Data science case study for battery data, obtained from RWTH Aachen data repository. The workflow includes problem definition, exploratory analysis and implementation of a predictive model for battery state of charge. This project has been carried out in approximately 2-3 days.
The stack is set up on a 64-bit MacOs11 desktop with Conda 4.9.2 and Python 3.7.6. A new environment is created and activated via terminal. To recreate:
- Clone the project Git repository.
- Create a conda environment for the project from within the project's root directory:
conda env create --force -f environment.yml -n battery
conda activate battery
The "main.py" script executes the whole workflow and saves the output as a logfile in data/output.

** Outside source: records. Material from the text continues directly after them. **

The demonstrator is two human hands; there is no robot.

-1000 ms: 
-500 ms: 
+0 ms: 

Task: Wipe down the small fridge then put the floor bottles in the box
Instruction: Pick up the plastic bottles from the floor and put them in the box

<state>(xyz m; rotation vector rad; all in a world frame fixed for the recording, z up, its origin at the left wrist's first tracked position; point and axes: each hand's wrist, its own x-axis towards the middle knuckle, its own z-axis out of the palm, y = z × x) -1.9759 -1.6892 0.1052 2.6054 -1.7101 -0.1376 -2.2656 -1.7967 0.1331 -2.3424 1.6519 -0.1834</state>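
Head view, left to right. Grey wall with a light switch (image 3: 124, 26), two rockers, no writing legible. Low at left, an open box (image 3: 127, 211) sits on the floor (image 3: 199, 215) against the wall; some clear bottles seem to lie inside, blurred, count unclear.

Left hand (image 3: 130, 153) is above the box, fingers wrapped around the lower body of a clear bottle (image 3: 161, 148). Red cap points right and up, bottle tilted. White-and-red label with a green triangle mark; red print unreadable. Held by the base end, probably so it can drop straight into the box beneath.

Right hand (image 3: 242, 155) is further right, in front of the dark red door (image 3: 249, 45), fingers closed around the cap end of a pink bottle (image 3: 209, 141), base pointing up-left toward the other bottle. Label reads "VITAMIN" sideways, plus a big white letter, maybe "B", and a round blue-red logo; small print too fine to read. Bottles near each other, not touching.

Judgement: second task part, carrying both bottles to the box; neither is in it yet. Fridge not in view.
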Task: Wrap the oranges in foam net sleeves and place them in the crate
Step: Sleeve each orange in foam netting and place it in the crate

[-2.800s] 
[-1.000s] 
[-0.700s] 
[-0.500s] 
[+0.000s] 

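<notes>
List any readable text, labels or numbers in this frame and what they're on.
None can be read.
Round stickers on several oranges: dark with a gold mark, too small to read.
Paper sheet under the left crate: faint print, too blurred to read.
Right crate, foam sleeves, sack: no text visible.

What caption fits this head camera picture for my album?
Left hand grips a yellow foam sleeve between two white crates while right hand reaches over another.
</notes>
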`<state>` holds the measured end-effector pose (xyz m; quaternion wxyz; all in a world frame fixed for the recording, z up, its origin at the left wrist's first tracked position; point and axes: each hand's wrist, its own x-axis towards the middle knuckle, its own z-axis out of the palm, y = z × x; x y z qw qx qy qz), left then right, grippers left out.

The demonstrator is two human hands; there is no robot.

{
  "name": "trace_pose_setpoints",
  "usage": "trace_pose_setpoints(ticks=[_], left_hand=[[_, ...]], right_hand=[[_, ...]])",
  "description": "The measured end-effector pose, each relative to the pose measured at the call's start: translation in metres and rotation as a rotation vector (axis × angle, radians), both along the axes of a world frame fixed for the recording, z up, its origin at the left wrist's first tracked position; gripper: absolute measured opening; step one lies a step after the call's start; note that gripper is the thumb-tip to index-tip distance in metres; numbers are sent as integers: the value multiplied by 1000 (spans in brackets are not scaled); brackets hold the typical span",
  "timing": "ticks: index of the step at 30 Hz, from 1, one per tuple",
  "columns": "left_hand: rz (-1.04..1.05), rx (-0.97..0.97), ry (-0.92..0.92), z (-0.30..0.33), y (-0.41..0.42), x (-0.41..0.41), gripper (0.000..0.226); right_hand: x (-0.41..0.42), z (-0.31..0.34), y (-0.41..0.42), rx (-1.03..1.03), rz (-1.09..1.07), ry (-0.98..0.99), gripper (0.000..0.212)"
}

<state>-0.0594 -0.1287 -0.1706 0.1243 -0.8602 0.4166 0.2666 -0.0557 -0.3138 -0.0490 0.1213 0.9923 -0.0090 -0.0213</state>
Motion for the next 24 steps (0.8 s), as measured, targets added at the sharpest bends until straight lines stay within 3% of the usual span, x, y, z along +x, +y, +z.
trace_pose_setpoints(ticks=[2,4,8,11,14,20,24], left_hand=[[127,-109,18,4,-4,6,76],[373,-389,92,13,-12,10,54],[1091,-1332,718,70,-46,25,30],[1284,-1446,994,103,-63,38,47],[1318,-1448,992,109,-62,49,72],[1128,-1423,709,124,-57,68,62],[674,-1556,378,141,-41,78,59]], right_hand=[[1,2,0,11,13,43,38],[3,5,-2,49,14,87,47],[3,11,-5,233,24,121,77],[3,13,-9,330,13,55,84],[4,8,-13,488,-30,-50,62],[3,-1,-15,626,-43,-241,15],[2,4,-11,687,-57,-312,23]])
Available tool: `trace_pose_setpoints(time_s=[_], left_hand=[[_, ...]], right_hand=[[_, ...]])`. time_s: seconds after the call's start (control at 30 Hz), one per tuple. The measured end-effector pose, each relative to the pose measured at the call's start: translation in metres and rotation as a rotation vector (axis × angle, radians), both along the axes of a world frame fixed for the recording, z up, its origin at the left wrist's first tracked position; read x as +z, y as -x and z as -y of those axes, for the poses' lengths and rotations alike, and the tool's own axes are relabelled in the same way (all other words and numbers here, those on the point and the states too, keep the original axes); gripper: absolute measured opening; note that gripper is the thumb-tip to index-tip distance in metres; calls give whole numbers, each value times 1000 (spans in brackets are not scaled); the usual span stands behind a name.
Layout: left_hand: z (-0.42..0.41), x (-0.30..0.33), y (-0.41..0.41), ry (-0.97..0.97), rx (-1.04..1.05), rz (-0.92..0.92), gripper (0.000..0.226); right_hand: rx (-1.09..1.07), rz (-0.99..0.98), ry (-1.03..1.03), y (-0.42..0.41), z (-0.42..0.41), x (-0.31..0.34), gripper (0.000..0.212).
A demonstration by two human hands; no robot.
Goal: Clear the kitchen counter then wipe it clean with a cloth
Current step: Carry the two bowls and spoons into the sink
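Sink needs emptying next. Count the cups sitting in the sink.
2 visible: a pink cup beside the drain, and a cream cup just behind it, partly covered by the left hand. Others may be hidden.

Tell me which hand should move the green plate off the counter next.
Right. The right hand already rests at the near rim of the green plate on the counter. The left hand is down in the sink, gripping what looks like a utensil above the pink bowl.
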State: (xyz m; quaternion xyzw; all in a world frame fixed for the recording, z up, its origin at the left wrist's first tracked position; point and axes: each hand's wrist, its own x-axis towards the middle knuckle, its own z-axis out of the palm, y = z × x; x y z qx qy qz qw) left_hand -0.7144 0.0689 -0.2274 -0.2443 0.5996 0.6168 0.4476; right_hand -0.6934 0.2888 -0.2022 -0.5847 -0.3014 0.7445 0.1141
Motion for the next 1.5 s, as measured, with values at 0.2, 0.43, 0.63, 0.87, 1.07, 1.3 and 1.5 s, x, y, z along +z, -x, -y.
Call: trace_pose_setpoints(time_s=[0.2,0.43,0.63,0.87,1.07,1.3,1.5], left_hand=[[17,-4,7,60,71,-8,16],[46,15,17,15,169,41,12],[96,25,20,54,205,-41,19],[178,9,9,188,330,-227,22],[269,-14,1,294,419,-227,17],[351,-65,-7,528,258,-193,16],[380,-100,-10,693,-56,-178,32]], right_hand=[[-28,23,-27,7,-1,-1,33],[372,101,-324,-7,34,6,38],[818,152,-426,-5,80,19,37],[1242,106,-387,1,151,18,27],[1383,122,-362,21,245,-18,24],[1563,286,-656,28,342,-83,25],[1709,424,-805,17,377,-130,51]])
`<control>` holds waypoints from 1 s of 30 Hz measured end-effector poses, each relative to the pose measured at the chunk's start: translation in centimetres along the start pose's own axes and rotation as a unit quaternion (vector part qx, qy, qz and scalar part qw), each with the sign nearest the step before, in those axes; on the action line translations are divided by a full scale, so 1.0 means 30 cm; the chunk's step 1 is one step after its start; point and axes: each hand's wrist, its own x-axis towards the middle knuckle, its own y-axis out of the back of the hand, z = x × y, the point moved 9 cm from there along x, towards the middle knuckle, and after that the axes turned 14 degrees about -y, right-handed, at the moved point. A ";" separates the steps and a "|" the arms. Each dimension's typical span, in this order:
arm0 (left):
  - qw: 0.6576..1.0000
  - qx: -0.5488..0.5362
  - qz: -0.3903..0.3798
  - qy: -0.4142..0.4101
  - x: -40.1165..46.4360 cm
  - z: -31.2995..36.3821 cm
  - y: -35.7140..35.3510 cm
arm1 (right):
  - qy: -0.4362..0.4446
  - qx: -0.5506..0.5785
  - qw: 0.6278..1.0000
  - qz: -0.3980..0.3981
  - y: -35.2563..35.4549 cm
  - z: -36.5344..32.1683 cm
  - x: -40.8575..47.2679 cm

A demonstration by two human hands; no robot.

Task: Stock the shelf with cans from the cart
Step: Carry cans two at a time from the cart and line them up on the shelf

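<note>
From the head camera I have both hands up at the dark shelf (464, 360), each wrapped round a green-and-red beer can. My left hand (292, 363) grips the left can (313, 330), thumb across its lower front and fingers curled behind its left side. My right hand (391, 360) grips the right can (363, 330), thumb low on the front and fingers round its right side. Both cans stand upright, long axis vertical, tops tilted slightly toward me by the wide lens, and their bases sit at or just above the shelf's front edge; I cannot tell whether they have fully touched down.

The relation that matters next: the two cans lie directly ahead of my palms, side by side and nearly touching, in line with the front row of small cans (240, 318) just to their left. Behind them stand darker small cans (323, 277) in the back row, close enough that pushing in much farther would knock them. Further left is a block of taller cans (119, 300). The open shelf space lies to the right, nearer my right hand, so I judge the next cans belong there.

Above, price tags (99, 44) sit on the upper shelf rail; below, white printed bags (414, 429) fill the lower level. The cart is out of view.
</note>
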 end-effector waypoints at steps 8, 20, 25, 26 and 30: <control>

Total execution time is around 10 mins.
python main.py
- Problem definition and exploratory data analysis.
- Data preprocessing (outliers, scaling) and feature engineering.
- Spot checking various linear and non-linear regression models to choose the best.
- Model fitting, tuning and evaluation of a Random Forest learner on the test dataset.
- Model achieved a train RMSE of 3.0 and test RMSE of 3.7, which is better than the naive baseline of 32 (mean prediction).
├── main.py <- Main python file for execution.
│
├── exploration.ipynb <- Jupyter Notebook to perform exploratory analysis, feature engineering,
| model selection, parameter tuning and validation.
│
├── model <- Trained and serialized RF model.
│
│
├── data
│ ├── raw <- The original, immutable data dump.
│ ├── processed <- Processed dataset.
│ ├── output <- Predicted output with true labels.
│
├── source
│ ├── Requirements.txt <- Required Python packages.
│ ├── fileRead.py <- Input fixtures for pytests.
│ ├── preProcessing.py <- Module containing pytest function for main.py.
│ ├── modelling.py <- Module containing pytest for ranker model.
│ └── prediction.py <- Module containing pytest for remote data retrieving.
│
├── environment.yml <- Required Python packages (refers to Requirements.txt).
├── Makefile <- Makefile to control the project.
├── README.md <- The top-level README for users.
├── setup.py <- Module with the package install script.
│
├── logs
│ ├── logfile<timestamp>.log <- Log of the executions.
│
├── .gitignore <- Files to be ignored by git.